When using a GR or GR II we have the ability to process RAW files in camera. Question - When I work on a RAW file - adjust exposure/highlights and then add say The Positive Film filter, my image now becomes a RAW adjustments intact JPEG correct?
I am not sure what your question is exactly.
You create a new jpeg like any other jpeg.
So a RAW file that has been adjusted to my liking with my choice of filter. I’m repeating myself here excuse me
The raw stay the same.
Versus a JPEG Positive Film file with not much room to adjust because it’s a JPEG on lock down.

I wish I could adjust the RAW file on a laptop for visual ease and then add the Positive Film filter or Ricohs amazing black and white there.
The Positive Film jpeg is not locked down. For small adjustments, it will be fine. Just don't expect miracles in the shadows and highlights.
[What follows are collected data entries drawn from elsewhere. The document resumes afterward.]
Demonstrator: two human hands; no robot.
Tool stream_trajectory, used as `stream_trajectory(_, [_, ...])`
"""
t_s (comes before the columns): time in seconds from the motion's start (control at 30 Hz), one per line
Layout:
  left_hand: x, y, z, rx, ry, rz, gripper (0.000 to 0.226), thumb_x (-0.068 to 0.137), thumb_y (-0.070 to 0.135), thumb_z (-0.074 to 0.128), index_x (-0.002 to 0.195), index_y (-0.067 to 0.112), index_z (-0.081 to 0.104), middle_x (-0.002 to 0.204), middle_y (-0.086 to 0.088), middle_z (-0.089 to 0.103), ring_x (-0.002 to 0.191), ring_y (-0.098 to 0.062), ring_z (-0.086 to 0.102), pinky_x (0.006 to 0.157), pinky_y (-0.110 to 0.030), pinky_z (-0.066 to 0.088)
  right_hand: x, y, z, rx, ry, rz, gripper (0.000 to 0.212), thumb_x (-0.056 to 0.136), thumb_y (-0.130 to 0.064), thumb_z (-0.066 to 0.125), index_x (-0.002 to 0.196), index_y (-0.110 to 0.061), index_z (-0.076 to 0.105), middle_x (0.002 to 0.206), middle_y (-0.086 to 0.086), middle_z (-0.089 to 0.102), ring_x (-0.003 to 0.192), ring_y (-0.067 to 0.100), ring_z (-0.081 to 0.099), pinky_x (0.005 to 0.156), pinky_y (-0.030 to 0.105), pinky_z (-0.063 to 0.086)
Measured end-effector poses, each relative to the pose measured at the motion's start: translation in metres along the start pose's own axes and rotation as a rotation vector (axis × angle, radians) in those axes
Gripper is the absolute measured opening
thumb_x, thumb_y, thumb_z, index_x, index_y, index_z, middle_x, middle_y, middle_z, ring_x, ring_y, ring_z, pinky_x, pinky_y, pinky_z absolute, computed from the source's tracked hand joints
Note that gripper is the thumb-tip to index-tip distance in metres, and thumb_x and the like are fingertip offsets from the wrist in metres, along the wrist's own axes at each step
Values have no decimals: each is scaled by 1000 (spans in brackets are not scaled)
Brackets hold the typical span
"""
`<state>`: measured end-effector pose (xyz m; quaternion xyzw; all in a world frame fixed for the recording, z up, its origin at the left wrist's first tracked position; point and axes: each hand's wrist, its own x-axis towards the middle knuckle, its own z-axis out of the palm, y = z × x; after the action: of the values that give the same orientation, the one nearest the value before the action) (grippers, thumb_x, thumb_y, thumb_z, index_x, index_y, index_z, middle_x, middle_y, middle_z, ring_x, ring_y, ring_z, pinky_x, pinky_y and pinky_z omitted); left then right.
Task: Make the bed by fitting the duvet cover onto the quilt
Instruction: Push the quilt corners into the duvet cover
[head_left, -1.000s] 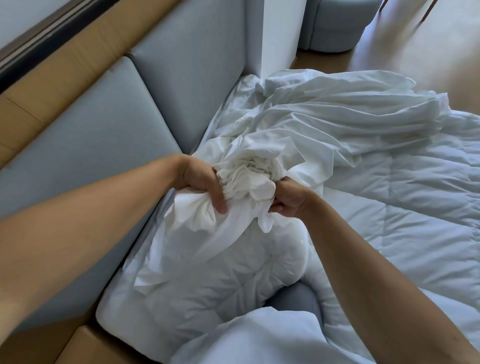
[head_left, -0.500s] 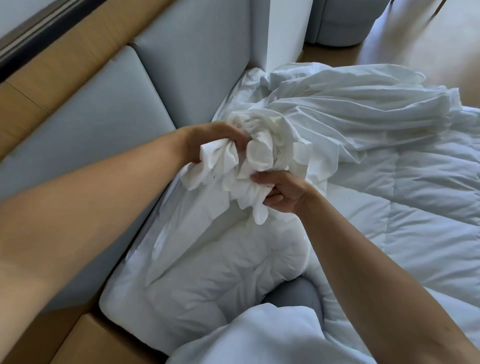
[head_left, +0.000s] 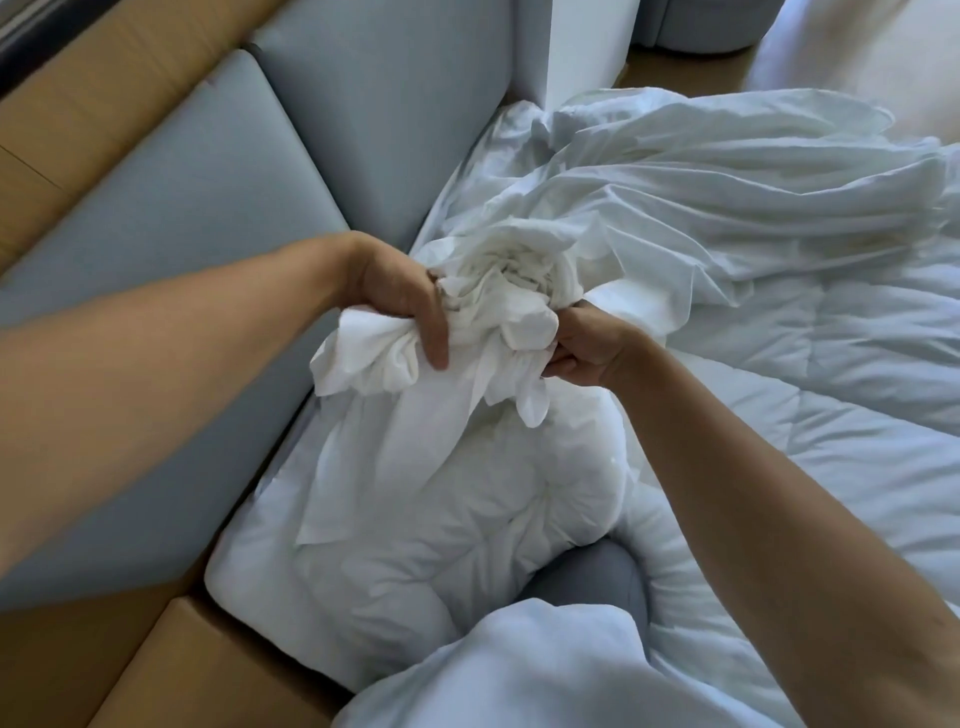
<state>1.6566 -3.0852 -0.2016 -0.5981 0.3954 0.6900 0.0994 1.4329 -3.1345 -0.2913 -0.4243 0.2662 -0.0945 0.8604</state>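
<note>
The white duvet cover (head_left: 691, 202) lies in loose folds across the far half of the bed, and one end of it is bunched into a tight wad in the middle. My left hand (head_left: 402, 293) grips the left side of that wad, fingers curled down over the cloth. On the wad's right side my right hand (head_left: 584, 345) pinches the gathered cloth from below. Under the wad sits a corner of the padded white quilt (head_left: 415, 525), which spreads out to the right over the bed.
A grey-blue padded headboard (head_left: 171, 218) runs along the left, backed by a wooden wall panel (head_left: 104, 83). A wooden ledge (head_left: 171, 670) sits at the lower left. A white pillar (head_left: 587, 47) and a grey pouf (head_left: 696, 26) stand beyond the bed.
The bunched cover was lifted up half a second ago and has come back down onto the quilt corner. My left hand has shifted its grip lower on the wad.
</note>
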Motion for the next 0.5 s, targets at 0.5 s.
stream_trajectory(0.5, [0, 15, 5, -356, 302, 223, 13, 61, 10, 56, 71, 13, 49, 68, -8, 43, 59, -24, 44, 58, -30, 37, -2, 18, 8, 202, -122, 148, 25, 80, -9, 67, 58, -22, 66, 48, -9, 43, 34, -1, 27, 32, 12, 17])
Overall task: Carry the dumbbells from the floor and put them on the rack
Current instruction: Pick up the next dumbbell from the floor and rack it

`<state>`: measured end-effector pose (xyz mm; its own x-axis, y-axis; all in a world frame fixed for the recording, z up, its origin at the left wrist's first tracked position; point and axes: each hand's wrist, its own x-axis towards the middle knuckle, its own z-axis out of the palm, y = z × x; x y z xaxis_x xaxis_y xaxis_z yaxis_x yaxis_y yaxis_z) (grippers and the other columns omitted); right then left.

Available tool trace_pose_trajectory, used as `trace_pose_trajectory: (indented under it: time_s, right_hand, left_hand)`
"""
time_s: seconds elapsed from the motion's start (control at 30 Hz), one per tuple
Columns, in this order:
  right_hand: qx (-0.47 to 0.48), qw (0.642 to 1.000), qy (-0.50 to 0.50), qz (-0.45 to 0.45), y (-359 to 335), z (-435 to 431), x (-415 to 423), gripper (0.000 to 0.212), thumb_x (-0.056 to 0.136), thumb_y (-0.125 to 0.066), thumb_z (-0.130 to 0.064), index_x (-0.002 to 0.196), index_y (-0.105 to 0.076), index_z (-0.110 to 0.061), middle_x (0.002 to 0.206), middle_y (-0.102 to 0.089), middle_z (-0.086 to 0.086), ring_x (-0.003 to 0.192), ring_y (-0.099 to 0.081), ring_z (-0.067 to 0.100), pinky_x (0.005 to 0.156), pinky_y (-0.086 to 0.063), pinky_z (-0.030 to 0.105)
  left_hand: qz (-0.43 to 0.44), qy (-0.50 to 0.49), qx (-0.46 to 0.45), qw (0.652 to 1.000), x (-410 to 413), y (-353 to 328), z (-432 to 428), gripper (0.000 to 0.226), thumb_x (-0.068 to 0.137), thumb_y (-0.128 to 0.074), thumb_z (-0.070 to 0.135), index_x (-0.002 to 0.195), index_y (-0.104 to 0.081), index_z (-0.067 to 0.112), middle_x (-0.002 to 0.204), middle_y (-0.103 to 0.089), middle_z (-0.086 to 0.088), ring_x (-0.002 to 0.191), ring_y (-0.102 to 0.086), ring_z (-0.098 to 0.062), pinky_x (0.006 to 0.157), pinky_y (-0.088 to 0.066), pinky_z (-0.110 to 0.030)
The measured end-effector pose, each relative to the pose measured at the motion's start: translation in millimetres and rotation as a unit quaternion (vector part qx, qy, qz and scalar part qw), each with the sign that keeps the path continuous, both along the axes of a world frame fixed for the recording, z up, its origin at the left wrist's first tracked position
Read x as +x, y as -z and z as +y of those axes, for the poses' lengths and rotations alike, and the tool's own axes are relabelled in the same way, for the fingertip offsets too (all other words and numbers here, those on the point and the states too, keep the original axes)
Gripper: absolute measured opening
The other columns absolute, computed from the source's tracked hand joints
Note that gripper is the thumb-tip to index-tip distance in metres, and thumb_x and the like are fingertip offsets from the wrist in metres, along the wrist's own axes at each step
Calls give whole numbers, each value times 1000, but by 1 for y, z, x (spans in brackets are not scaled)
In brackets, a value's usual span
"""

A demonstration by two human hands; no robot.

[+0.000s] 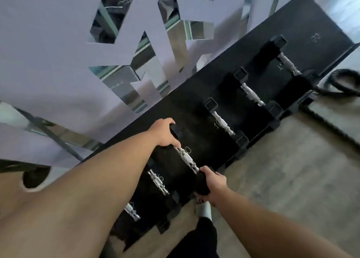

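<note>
A black dumbbell with a knurled silver handle lies across the black rack, which runs diagonally from lower left to upper right. My left hand grips the dumbbell's far head. My right hand grips its near head at the rack's front edge. Several other black dumbbells rest on the rack: one just right of mine, another further along, a third near the far end, and two more to the left, partly hidden by my left forearm.
A pale wall panel with mirrored cut-outs stands right behind the rack. Grey concrete floor spreads to the right. A coiled black cable and a dark-framed mat lie on the floor by the rack's far end. My shoe is below the rack.
</note>
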<state>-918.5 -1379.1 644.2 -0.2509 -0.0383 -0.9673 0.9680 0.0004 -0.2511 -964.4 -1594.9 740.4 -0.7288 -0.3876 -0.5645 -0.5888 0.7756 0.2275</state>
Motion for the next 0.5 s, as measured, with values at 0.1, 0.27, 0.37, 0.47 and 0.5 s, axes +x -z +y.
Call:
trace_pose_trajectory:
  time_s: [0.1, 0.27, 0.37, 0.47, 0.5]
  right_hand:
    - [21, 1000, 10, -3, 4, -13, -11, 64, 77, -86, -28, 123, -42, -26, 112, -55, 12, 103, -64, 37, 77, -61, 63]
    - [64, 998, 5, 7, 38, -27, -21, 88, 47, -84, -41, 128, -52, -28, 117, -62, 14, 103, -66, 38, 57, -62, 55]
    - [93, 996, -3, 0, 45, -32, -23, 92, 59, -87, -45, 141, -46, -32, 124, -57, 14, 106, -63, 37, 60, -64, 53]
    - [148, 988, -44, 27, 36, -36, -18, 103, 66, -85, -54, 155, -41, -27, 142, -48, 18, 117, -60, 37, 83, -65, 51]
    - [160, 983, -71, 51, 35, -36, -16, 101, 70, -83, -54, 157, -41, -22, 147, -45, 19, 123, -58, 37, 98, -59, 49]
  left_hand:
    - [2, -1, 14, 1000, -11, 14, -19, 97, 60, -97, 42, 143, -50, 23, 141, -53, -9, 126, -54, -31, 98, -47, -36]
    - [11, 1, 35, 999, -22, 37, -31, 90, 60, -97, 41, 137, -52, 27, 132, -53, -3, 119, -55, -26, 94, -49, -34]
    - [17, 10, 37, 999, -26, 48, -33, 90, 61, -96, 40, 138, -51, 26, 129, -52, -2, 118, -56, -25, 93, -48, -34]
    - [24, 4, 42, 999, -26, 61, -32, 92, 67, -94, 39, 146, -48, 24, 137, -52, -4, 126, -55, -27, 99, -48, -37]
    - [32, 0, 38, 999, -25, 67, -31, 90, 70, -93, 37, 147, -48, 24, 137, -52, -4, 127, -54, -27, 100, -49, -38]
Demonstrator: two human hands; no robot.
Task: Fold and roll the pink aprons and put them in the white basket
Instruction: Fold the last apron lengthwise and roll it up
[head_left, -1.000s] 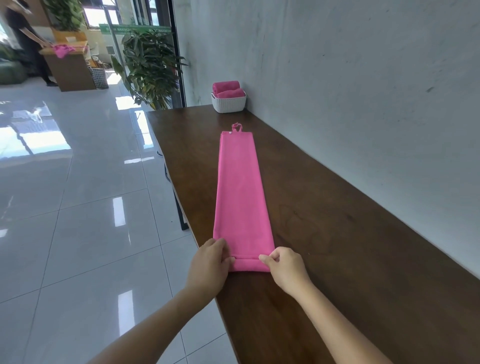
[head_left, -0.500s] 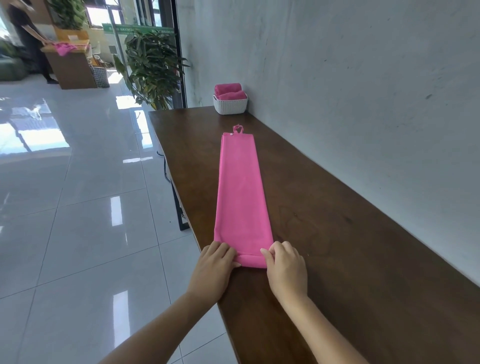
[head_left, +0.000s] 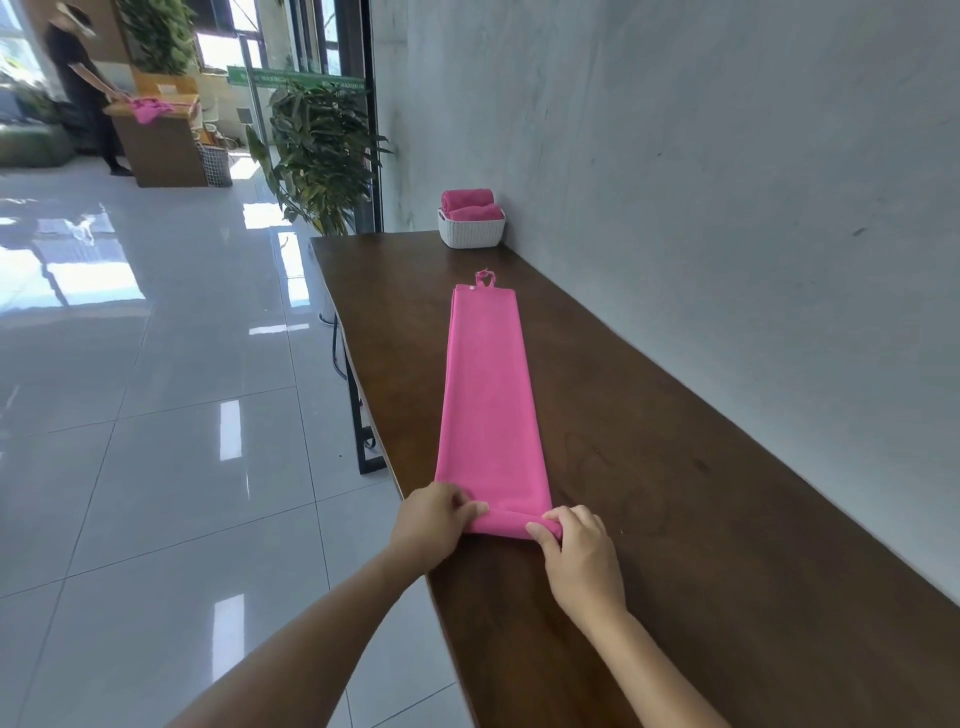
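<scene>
apron (head_left: 491, 395): folded strip lying lengthwise on table (head_left: 675, 519), near end rolled by the left edge | your left hand (head_left: 434, 519) and right hand (head_left: 576, 551) pinch the roll | soft, light, limp, probably skews: grip both roll ends evenly | basket (head_left: 470, 236): far corner

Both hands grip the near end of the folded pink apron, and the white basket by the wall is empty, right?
No: the head view shows two rolled pink aprons in the white woven basket. The left hand and right hand do grip the near end of the long folded pink apron.
</scene>
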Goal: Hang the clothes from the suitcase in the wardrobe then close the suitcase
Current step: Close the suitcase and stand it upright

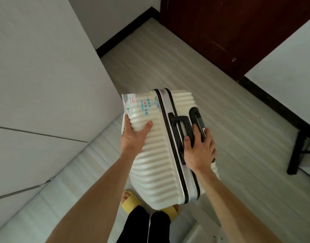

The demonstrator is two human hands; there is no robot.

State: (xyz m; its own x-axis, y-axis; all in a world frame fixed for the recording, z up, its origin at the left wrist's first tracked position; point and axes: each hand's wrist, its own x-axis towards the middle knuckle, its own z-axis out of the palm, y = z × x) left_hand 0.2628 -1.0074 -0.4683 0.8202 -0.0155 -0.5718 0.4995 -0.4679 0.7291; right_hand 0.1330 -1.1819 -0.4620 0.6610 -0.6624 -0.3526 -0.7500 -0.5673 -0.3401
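The white panels at the left are probably the wardrobe (45, 81). The pale floor (168, 58) runs ahead to the far wall. The ribbed suitcase (156, 163) is straight in front, zipped shut, with its long axis running near to far and its seam uppermost. I cannot tell whether its near end rests on the floor. The hands flank it, neither one nearer. The left hand (133, 135) clasps the left shell's edge, thumb pressed on the ribs. The right hand (198, 151) is curled round the black handle (194, 111). Opening it likely means laying the case flat first.
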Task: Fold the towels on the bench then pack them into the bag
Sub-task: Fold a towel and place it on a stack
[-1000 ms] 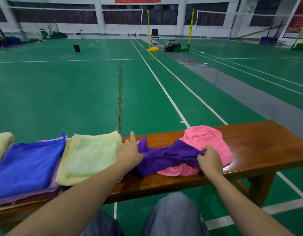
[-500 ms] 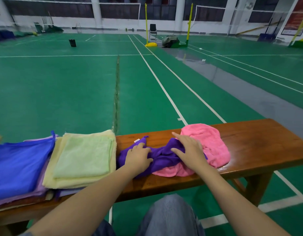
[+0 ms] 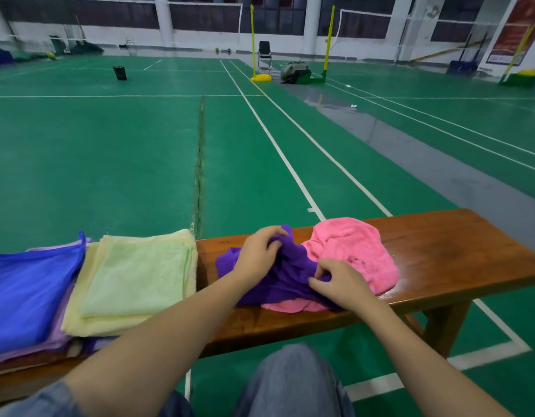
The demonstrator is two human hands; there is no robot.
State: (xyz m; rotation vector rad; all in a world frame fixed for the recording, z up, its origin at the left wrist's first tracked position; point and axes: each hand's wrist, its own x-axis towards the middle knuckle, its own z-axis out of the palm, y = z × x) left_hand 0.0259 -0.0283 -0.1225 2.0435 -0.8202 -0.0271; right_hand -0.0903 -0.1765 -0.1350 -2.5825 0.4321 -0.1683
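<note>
A crumpled purple towel lies on the wooden bench, partly over a rumpled pink towel. My left hand grips the purple towel's far bunched edge. My right hand pinches its near right part, beside the pink towel. To the left lies a folded light green towel on a folded pale yellow one. Further left, a folded blue towel rests on a lilac one. No bag is in view.
The bench stands on a green badminton court floor. My knees in jeans are below the bench's near edge. Far off stand a black bin, a chair and yellow net posts.
Both hands have bunched the purple towel up: the left hand moved right onto its far edge, and the right hand came back toward me to pinch its near part. The towel is more gathered.
</note>
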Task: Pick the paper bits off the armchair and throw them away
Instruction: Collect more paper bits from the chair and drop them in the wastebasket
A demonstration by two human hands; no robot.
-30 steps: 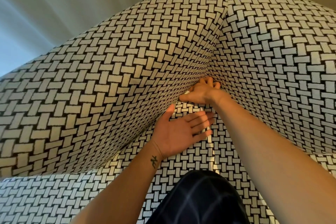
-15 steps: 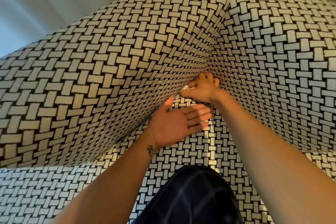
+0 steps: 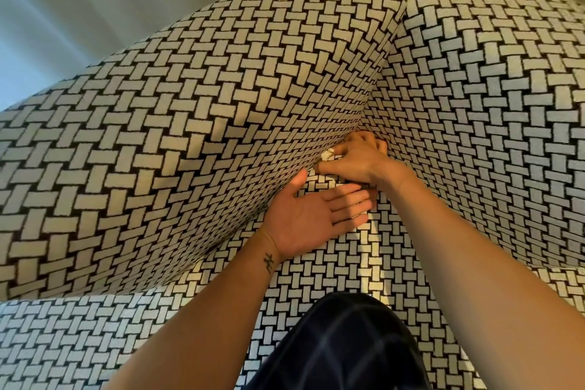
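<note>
The armchair (image 3: 177, 149) is covered in black-and-white basket-weave fabric and fills the view. At the back corner of the seat, my right hand (image 3: 354, 158) reaches into the crease where arm, back and seat meet. Its thumb and fingers pinch a small crumpled white paper bit (image 3: 327, 155). Just in front of it, my left hand (image 3: 313, 215) lies palm up on the seat with straight fingers and holds nothing.
The chair's left arm rises beside my left hand and the backrest (image 3: 490, 104) stands to the right. A pale curtain or wall (image 3: 79, 3) shows beyond the arm at upper left. My dark checked trouser knee (image 3: 342, 348) rests on the seat's front.
The view has moved slightly closer. My right hand has drawn a white paper bit out of the crease, and it now shows between the fingertips. My left hand stays palm up.
</note>
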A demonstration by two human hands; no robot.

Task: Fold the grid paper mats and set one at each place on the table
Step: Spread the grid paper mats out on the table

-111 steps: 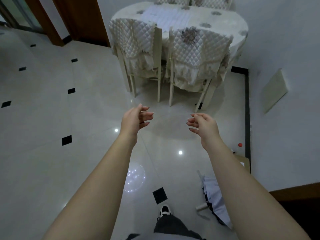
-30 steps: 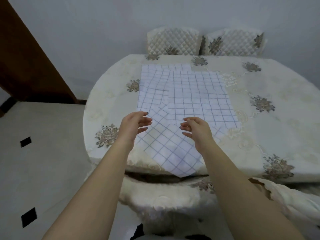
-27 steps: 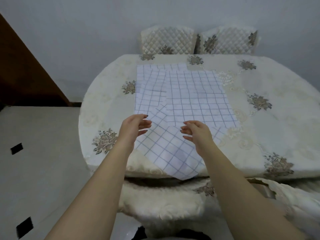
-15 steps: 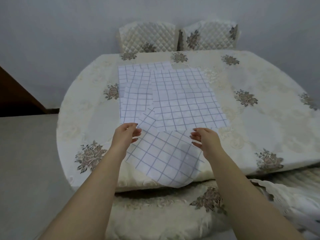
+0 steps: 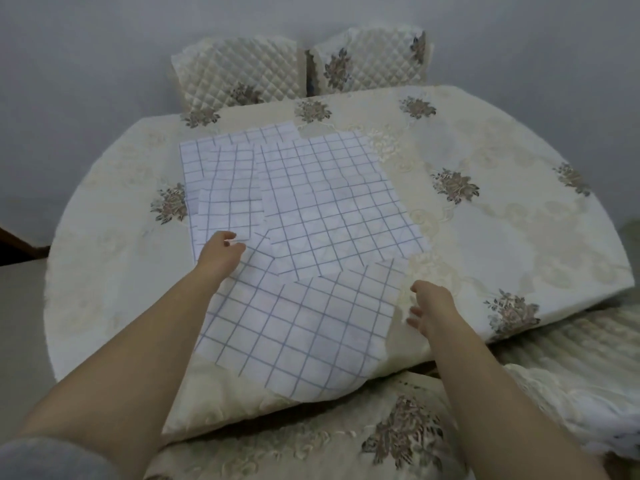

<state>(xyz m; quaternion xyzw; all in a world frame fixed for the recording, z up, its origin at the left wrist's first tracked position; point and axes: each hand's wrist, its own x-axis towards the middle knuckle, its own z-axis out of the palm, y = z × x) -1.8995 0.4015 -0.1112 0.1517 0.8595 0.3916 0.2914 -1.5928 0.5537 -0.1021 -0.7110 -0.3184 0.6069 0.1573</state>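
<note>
Several white grid paper mats lie overlapping on the oval table, which has a cream flowered cloth. The nearest mat lies askew and hangs over the table's front edge. A larger mat lies flat behind it, with others partly under it at the left. My left hand hovers at the near mat's far left corner, fingers loosely curled, holding nothing. My right hand is just off the mat's right edge, fingers spread and relaxed, holding nothing.
Two quilted chair backs stand behind the table against the grey wall. A cushioned chair is tucked under the front edge just below me. Another covered seat is at the right. Bare floor lies at the left.
I have come closer to the table and look down more steeply. Both hands have spread apart and reached forward to the two sides of the nearest mat.
</note>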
You can connect the GR II to your laptop via wifi and use the camera filters on the big screen. But if your goal is to change the look of the PF filter, you might as well use a filter in a PC program and take it from there. There is nothing in the camera that cannot be done with a PC, it's just much faster on camera :-)
 
Thank you for your response. I’m not trying to change the look of the PF filter. I am trying to do all my adjustments to my RAW file and then layer the PF filter on top with all the RAW adjustments intact.

Straight JPEG with an added PF filter I know I will be limited with fine tuning.

I just thought once I threw a filter on top of a RAW all changes I made prior would not be present anymore. So ultimately they are still there. Equaling - A RAW file to my liking with a cherry on top which would be the PF filter. ) I wasn’t aware that I could link the laptop for bigger screen refining. Thanks again. I know I made that more confusing than it had to be.
 
The raw file will never change with your personal settings. It does not record white balance, contrast setting, vivid setting etc. It only use these settings for the jpeg file.

In camera you can add the PF filter and any settings from the raw development menu to the raw file. The output is jpeg only.

Unfortunately you cannot add the cameras PF effect to a file on your computer.
 
The only way is trying to reverse engineer it in your raw editor of choice. It is very, very difficult. (There was a time I spent many hours trying to do this and never quite getting it right. I eventually gave it up as pointless and now I happily shoot real film instead.)
 
I got it very close to right on one file. The problem is it will change for the next file.
 
I got it very close to right on one file. The problem is it will change for the next file.
Exactly. I spent weeks once tuning it very close to those color test patterns, but even once the test pattern looked extremely close it would hard-fail very quickly with real world images. Using a bunch of real world images, I got a few profiles that are pretty close overall, but still not entirely the same. But it doesn't really have to be exactly the same anyway so I decided that was good enough.

This was in Capture one that has a matrix-based color profile editor. This isn't even really possible with Lightroom, etc. Maybe Photoshop can do something similar.
 
Olympus provide apps for mobile and PCs that can apply the same filters as in-camera. Wish Ricoh did the same.
 
Olympus provide apps for mobile and PCs that can apply the same filters as in-camera. Wish Ricoh did the same.
Ricoh does, except the app runs only on the GR(ii) itself, nowhere else. This wouldn't be so bad except it is impossible to see what you are doing on the tiny image window of the in-camera raw workflow on the small GR LCD, and on top of this the LCD shows false colors. You only find out what your adjustment looks like later when you transfer the resulting jpeg from camera to computer.